**Exercise directions:**
Copy out every line of the data that follows, exactly.

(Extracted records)

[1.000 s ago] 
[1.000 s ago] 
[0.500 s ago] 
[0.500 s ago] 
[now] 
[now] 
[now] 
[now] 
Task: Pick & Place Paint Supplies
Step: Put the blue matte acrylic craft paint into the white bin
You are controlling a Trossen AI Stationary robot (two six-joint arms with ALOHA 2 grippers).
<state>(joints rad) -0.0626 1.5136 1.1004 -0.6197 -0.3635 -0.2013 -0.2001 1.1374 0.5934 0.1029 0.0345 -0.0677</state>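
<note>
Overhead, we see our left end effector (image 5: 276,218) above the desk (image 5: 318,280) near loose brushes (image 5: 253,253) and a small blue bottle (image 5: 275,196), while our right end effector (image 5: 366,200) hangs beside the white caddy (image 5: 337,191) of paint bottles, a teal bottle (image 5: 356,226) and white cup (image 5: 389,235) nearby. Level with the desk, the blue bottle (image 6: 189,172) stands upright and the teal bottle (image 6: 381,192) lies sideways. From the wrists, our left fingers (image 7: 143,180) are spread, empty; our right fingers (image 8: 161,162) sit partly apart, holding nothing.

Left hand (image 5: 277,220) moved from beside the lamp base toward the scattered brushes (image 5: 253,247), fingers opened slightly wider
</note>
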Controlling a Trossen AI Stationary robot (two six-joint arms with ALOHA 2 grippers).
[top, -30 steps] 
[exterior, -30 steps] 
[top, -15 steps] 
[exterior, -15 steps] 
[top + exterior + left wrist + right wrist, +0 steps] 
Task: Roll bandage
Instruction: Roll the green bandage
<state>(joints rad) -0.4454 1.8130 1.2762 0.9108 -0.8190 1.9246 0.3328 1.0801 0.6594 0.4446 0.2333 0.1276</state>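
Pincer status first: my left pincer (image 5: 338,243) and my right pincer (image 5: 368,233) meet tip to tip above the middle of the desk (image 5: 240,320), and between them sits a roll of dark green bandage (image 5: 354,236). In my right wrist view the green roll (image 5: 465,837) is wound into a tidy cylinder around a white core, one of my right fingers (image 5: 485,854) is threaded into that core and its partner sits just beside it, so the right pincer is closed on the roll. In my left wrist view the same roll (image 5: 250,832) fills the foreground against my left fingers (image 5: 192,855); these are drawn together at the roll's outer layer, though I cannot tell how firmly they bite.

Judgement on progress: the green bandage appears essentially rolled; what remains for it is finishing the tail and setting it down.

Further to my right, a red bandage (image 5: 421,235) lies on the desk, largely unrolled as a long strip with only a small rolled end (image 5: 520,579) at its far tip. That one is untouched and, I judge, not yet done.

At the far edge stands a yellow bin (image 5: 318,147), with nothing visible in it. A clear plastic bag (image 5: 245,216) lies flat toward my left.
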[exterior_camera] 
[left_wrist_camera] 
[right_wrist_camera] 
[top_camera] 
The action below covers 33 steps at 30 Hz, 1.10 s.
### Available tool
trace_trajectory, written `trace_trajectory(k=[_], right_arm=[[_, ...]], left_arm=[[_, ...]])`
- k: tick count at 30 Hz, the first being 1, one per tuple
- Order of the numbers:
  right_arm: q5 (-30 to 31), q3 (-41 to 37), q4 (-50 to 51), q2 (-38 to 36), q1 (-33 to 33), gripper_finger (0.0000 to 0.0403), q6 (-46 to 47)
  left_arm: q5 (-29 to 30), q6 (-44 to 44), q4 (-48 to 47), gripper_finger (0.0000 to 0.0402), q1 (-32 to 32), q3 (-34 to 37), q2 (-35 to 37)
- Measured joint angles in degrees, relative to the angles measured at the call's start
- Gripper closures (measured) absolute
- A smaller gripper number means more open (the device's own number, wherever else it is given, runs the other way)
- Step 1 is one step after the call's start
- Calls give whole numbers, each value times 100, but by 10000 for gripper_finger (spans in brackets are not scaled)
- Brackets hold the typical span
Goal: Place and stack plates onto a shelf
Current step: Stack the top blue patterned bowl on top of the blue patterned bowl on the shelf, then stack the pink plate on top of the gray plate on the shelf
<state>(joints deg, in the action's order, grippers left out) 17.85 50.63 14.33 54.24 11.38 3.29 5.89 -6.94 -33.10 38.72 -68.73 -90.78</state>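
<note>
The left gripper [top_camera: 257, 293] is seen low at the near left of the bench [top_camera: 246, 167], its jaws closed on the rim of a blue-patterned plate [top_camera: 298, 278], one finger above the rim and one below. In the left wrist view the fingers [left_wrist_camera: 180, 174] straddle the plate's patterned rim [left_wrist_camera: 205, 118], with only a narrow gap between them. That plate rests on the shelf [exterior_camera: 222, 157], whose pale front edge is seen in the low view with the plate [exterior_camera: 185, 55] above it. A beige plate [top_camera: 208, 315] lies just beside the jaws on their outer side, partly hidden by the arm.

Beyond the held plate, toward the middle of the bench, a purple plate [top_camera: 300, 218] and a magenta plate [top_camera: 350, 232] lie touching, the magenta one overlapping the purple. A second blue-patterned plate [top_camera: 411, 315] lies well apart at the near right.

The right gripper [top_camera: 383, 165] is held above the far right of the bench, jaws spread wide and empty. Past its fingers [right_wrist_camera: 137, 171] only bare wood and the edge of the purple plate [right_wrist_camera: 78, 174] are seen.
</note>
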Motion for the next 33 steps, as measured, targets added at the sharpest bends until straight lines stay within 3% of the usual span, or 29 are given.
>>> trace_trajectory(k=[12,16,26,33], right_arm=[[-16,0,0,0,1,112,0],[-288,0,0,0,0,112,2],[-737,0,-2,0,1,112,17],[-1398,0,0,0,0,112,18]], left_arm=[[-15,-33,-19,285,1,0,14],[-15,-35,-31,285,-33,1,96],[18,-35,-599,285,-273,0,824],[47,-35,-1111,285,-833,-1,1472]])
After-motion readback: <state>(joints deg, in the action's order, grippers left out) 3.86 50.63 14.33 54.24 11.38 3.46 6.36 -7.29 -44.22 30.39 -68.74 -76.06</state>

**Reply to the task:**
[1.000 s ago] 
[1.000 s ago] 
[0.500 s ago] 
[0.500 s ago] 
[now] 
[now] 
[now] 
[now] 
Task: Pick & Place Paint Supplies
Step: Put the blue matte acrylic craft paint into the white bin
You are controlling a Trossen AI Stationary robot (two six-joint arms with ALOHA 2 grippers).
<state>(joints rad) -0.0626 1.5136 1.1004 -0.6197 -0.3635 -0.2013 -0.2001 1.1374 0.5934 0.1029 0.0345 -0.0677</state>
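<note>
Overhead, we see our left end effector (image 5: 276,218) above the desk (image 5: 318,280) near loose brushes (image 5: 253,253) and a small blue bottle (image 5: 275,196), while our right end effector (image 5: 366,200) hangs beside the white caddy (image 5: 337,191) of paint bottles, a teal bottle (image 5: 356,226) and white cup (image 5: 389,235) nearby. Level with the desk, the blue bottle (image 6: 189,172) stands upright and the teal bottle (image 6: 381,192) lies sideways. From the wrists, our left fingers (image 7: 143,180) are spread, empty; our right fingers (image 8: 161,162) sit partly apart, holding nothing.

Left hand (image 5: 277,220) moved from beside the lamp base toward the scattered brushes (image 5: 253,247), fingers opened slightly wider
</note>
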Controlling a Trossen AI Stationary robot (two six-joint arms with ALOHA 2 grippers).
[top, -30 steps] 
[exterior, -30 steps] 
[top, -15 steps] 
[exterior, -15 steps] 
[top + exterior + left wrist + right wrist, +0 steps] 
Task: Roll bandage
Instruction: Roll the green bandage
<state>(joints rad) -0.4454 1.8130 1.2762 0.9108 -0.8190 1.9246 0.3328 1.0801 0.6594 0.4446 0.2333 0.1276</state>
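Pincer status first: my left pincer (image 5: 338,243) and my right pincer (image 5: 368,233) meet tip to tip above the middle of the desk (image 5: 240,320), and between them sits a roll of dark green bandage (image 5: 354,236). In my right wrist view the green roll (image 5: 465,837) is wound into a tidy cylinder around a white core, one of my right fingers (image 5: 485,854) is threaded into that core and its partner sits just beside it, so the right pincer is closed on the roll. In my left wrist view the same roll (image 5: 250,832) fills the foreground against my left fingers (image 5: 192,855); these are drawn together at the roll's outer layer, though I cannot tell how firmly they bite.

Judgement on progress: the green bandage appears essentially rolled; what remains for it is finishing the tail and setting it down.

Further to my right, a red bandage (image 5: 421,235) lies on the desk, largely unrolled as a long strip with only a small rolled end (image 5: 520,579) at its far tip. That one is untouched and, I judge, not yet done.

At the far edge stands a yellow bin (image 5: 318,147), with nothing visible in it. A clear plastic bag (image 5: 245,216) lies flat toward my left.
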[exterior_camera] 
[left_wrist_camera] 
[right_wrist_camera] 
[top_camera] 
The action below covers 33 steps at 30 Hz, 1.10 s.
### Available tool
trace_trajectory, written `trace_trajectory(k=[_], right_arm=[[_, ...]], left_arm=[[_, ...]])`
- k: tick count at 30 Hz, the first being 1, one per tuple
- Order of the numbers:
  right_arm: q5 (-30 to 31), q3 (-41 to 37), q4 (-50 to 51), q2 (-38 to 36), q1 (-33 to 33), gripper_finger (0.0000 to 0.0403), q6 (-46 to 47)
  left_arm: q5 (-29 to 30), q6 (-44 to 44), q4 (-48 to 47), gripper_finger (0.0000 to 0.0402), q1 (-32 to 32), q3 (-34 to 37), q2 (-35 to 37)
- Measured joint angles in degrees, relative to the angles measured at the call's start
- Gripper closures (measured) absolute
- A smaller gripper number means more open (the device's own number, wherever else it is given, runs the other way)
- Step 1 is one step after the call's start
- Calls give whole numbers, each value times 100, but by 10000 for gripper_finger (spans in brackets are not scaled)
- Brackets hold the typical span
Goal: Place and stack plates onto a shelf
Current step: Stack the top blue patterned bowl on top of the blue patterned bowl on the shelf, then stack the pink plate on top of the gray plate on the shelf
<state>(joints deg, in the action's order, grippers left out) 17.85 50.63 14.33 54.24 11.38 3.29 5.89 -6.94 -33.10 38.72 -68.73 -90.78</state>
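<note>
The left gripper [top_camera: 257, 293] is seen low at the near left of the bench [top_camera: 246, 167], its jaws closed on the rim of a blue-patterned plate [top_camera: 298, 278], one finger above the rim and one below. In the left wrist view the fingers [left_wrist_camera: 180, 174] straddle the plate's patterned rim [left_wrist_camera: 205, 118], with only a narrow gap between them. That plate rests on the shelf [exterior_camera: 222, 157], whose pale front edge is seen in the low view with the plate [exterior_camera: 185, 55] above it. A beige plate [top_camera: 208, 315] lies just beside the jaws on their outer side, partly hidden by the arm.

Beyond the held plate, toward the middle of the bench, a purple plate [top_camera: 300, 218] and a magenta plate [top_camera: 350, 232] lie touching, the magenta one overlapping the purple. A second blue-patterned plate [top_camera: 411, 315] lies well apart at the near right.

The right gripper [top_camera: 383, 165] is held above the far right of the bench, jaws spread wide and empty. Past its fingers [right_wrist_camera: 137, 171] only bare wood and the edge of the purple plate [right_wrist_camera: 78, 174] are seen.
</note>
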Motion for the next 33 steps, as measured, targets added at the sharpest bends until straight lines stay within 3% of the usual span, or 29 are given.
>>> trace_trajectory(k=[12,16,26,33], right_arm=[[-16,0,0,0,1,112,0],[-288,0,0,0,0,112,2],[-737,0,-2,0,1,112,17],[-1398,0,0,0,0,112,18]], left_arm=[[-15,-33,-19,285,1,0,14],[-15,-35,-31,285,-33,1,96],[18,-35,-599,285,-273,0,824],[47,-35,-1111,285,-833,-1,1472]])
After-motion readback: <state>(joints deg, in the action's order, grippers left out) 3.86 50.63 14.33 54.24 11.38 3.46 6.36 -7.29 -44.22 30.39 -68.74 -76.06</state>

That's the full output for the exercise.